THE TASK ▸ Your copy should match the listing below word for word, with no images in it.

DATA EXTRACT ▸
::::

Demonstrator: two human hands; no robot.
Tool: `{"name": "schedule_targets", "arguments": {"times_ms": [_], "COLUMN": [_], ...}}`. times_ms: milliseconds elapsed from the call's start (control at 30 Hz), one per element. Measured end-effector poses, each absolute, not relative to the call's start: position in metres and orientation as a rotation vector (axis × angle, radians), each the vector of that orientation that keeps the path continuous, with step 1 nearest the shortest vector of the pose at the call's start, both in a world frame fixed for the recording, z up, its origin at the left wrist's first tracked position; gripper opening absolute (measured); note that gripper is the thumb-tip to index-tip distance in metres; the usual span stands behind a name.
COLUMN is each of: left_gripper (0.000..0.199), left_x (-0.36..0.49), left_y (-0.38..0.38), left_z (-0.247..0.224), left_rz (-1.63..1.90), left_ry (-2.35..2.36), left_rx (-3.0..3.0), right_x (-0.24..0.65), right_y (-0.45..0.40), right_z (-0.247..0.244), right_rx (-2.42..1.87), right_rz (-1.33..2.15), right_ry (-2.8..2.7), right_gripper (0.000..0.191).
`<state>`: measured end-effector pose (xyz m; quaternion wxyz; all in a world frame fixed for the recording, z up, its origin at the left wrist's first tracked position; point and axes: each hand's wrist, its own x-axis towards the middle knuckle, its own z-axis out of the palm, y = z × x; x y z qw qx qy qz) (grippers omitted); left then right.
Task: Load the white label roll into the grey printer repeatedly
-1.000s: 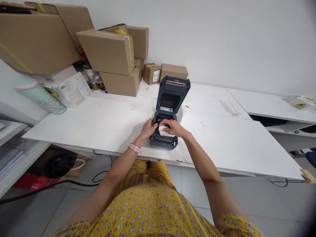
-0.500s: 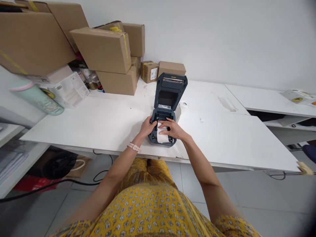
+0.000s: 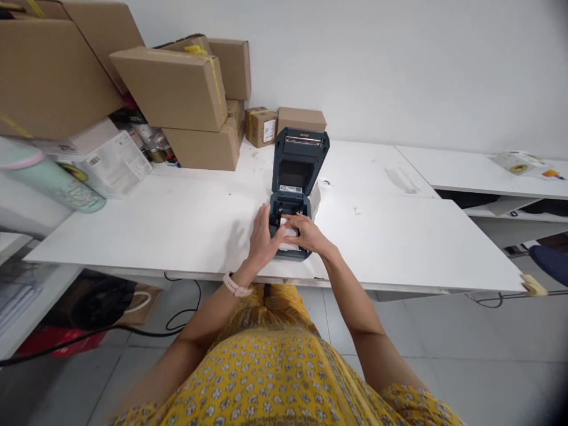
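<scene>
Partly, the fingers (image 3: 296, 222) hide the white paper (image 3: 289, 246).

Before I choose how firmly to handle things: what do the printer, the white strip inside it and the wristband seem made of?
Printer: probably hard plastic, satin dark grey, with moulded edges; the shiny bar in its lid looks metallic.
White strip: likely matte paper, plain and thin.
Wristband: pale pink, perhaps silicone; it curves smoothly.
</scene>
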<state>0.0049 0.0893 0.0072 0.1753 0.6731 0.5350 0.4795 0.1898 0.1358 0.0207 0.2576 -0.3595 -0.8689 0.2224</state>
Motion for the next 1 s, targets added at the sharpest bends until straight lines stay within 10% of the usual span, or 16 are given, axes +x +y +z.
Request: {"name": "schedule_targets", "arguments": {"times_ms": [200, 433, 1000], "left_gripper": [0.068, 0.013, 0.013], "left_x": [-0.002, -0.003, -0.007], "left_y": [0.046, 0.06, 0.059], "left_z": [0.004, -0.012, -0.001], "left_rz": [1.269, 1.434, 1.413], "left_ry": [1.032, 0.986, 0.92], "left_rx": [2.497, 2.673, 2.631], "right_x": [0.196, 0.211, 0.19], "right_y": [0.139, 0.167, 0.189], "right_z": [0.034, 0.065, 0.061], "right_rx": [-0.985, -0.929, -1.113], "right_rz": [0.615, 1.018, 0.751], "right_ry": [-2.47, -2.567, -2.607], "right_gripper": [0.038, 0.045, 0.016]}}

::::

ANSWER AREA ▸
Demonstrator: two human hands; no robot.
Tool: `{"name": "schedule_targets", "arguments": {"times_ms": [_], "COLUMN": [_], ...}}`. times_ms: milliseconds elapsed from the call's start (control at 30 Hz), one per element. Measured end-effector poses, each absolute, not relative to the call's start: position in metres and orientation as a rotation vector (axis × angle, radians), each the vector of that orientation that keeps the path continuous, with step 1 nearest the shortest vector of the pose at the call's start, both in a world frame fixed for the recording, z up, its origin at the left wrist's first tracked position; gripper opening absolute (measured); note that gripper is the thumb-tip to index-tip distance in metres; the usual span stands behind a name.
COLUMN is each of: left_gripper (0.000..0.199), left_x (-0.36..0.49), left_y (-0.38..0.38), left_z (-0.247..0.224), left_rz (-1.63..1.90), left_ry (-2.35..2.36), left_rx (-3.0..3.0), right_x (-0.24..0.65), right_y (-0.45..0.40), right_z (-0.247..0.244), right_rx (-2.42..1.87), right_rz (-1.33..2.15), right_ry (-2.8..2.7), right_gripper (0.000..0.191).
`<state>`: measured end-effector pose (xyz m; quaternion wxyz; all in a world frame fixed for the recording, z up, its origin at the left wrist's first tracked position; point and axes: each hand's wrist, its own x-axis towards the middle knuckle, its own z-axis out of the palm, y = z × x; x y z qw qx qy qz) (grippers omitted); left then right.
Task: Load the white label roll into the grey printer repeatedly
-1.000s: 
-0.500s: 
+0.000s: 
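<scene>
Partly, the fingers (image 3: 296, 222) hide the white paper (image 3: 289, 246).

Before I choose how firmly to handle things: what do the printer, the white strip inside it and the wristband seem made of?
Printer: probably hard plastic, satin dark grey, with moulded edges; the shiny bar in its lid looks metallic.
White strip: likely matte paper, plain and thin.
Wristband: pale pink, perhaps silicone; it curves smoothly.
</scene>
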<state>0.0049 0.0893 0.0072 0.1753 0.6731 0.5350 0.4795 0.1898 0.1358 0.0207 0.2576 -0.3595 -0.8689 0.2224</state>
Motion for the next 1 s, targets added at the sharpest bends until straight lines stay within 10% of the usual span, or 16 are given, axes +x +y +z.
Request: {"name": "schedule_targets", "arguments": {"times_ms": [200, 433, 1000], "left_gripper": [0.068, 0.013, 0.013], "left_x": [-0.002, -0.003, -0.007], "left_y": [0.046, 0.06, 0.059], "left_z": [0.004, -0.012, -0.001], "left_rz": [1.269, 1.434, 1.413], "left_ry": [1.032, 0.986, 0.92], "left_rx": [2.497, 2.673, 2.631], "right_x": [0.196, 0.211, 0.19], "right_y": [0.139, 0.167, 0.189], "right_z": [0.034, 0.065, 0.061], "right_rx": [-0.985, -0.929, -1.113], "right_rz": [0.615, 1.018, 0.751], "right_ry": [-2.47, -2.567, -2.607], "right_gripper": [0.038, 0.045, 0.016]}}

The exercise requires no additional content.